Slowly Changing Dimension (Processing)
The SCD stage reads source data on the input link, performs a dimension table ookup on the reference link, and writes data on the output link. The output link can pass data to another SCD stage, to a different type of processing stage, or to a fact table. The dimension update link is a separate output link that carries changes to the dimension. You can perform these steps in a single job or a series of jobs, depending on the number of dimensions in your database and your performance requirements.
‘What type of SCD can you perform using this stage?’
SCD Type 1
Overwrites an attribute in a dimension table.
SCD Type 2
Adds a new row to a dimension table.
Sort (Processing)
Sort, an active stage, sorts a variety of data.
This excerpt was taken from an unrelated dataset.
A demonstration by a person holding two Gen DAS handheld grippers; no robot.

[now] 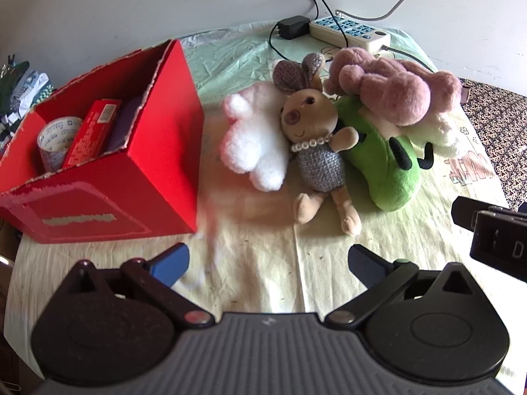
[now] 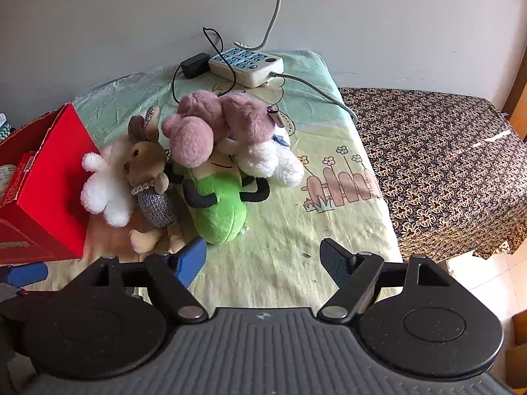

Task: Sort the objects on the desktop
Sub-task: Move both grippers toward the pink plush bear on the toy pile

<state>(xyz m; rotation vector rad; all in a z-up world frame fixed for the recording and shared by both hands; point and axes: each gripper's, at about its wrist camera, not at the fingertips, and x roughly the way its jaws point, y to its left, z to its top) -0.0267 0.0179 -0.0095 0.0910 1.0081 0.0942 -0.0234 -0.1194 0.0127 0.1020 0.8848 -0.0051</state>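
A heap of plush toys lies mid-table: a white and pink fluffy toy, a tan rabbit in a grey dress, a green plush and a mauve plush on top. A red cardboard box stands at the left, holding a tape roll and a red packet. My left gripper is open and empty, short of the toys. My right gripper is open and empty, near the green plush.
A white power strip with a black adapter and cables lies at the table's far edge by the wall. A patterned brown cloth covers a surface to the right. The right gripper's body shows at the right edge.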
It sorts small amounts of data efficiently in memory when there is enough main memory available.
It sorts large amounts of data using temporary disk storage, not virtual memory swap space.
Transformer (Processing)
Transformer stages allow you to create transformations to apply to your data. These transformations can be simple or complex and can be applied to individual columns in your data. Transformations are specified using a set of functions.
Hierarchical Data (Real Time)
Use the Hierarchical Data stage to create powerful hierarchical transformations, parse and compose JSON/XML data, and invoke REST web services with high performance and scalability.
WebSphere MQ Connector (Real Time)
You can use the IBM® WebSphere® MQ connector in your jobs to read messages from and write messages to message queues in IBM WebSphere MQ enterprise applications. You can use the IBM WebSphere MQ connector in any of the following ways:
- As an intermediary that enables applications to communicate by exchanging messages.
- As a path for the transmission of older data to a message queue.
- As a message queue reader for transmission to a non-messaging target.